When a novel becomes a bestseller and enjoys the blessings of such post-Oprah arbiters of middlebrow sentimentality as Anna Quindlen, the question stops being "Can you recommend it to anyone?" Instead, it becomes "Can you recommend it to the sort of reader who finds the treacle of, say, 'Touched by an Angel' unbearably cloying?" In the case of Alice Sebold's novel, the answer is, surprisingly, yes. Except for a dip into prime-time-style inspirational confectionery at the book's very end, "The Lovely Bones" works for even those readers not perpetually jonesing for synthetic hope.
The novel begins in horror, the rape and murder of Susie Salmon, a 14-year-old girl, at the hands of a neighbor who, unbeknownst to the residents of her Northeastern suburb, is a serial killer. Susie herself narrates the story, from her perch in a personalized version of heaven; it looks like the high school she used to dream of attending, and all the textbooks are fashion magazines. She has a friendly roommate, an "intake counselor" (a former social worker whose reward is to finally be appreciated for it), lots of dogs to play with and a gazebo from which she can watch her family, friends and murderer go on with their lives.
Though "The Lovely Bones" has some moments of suspense, it's not a whodunit; in the sense that genre thrillers are about violent deeds and literary fiction is about their aftermath, this novel is decidedly literary.

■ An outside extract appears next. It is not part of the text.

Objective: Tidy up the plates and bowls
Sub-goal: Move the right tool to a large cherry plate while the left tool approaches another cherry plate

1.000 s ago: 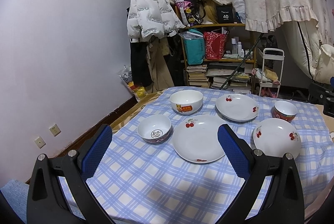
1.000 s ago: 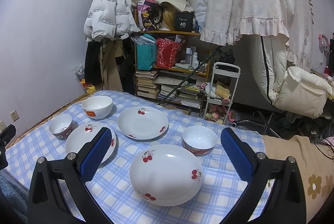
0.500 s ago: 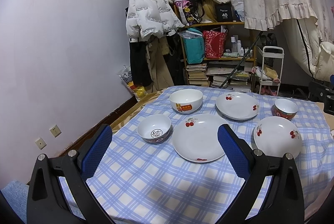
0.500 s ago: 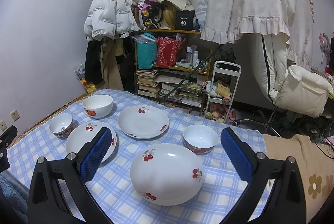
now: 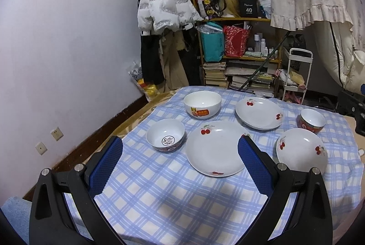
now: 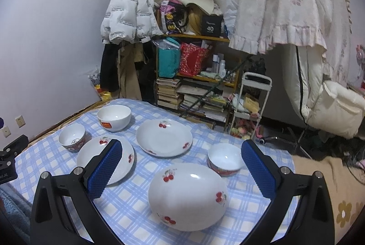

But it's also not bleak after the fashion of very "high" literary fiction. Sebold, who is herself the survivor of a vicious assault (recounted in her memoir "Lucky"), presents Susie's death unflinchingly, but much of the rest of the book proceeds to soothe the reader, constructing in retrospect the wholesome world this crime has marred. Sometimes this feels a bit like being a child, wrapped in a warm blanket after some kind of trauma, distracted by adults proferring baubles and toys -- but they are pleasing toys for all that.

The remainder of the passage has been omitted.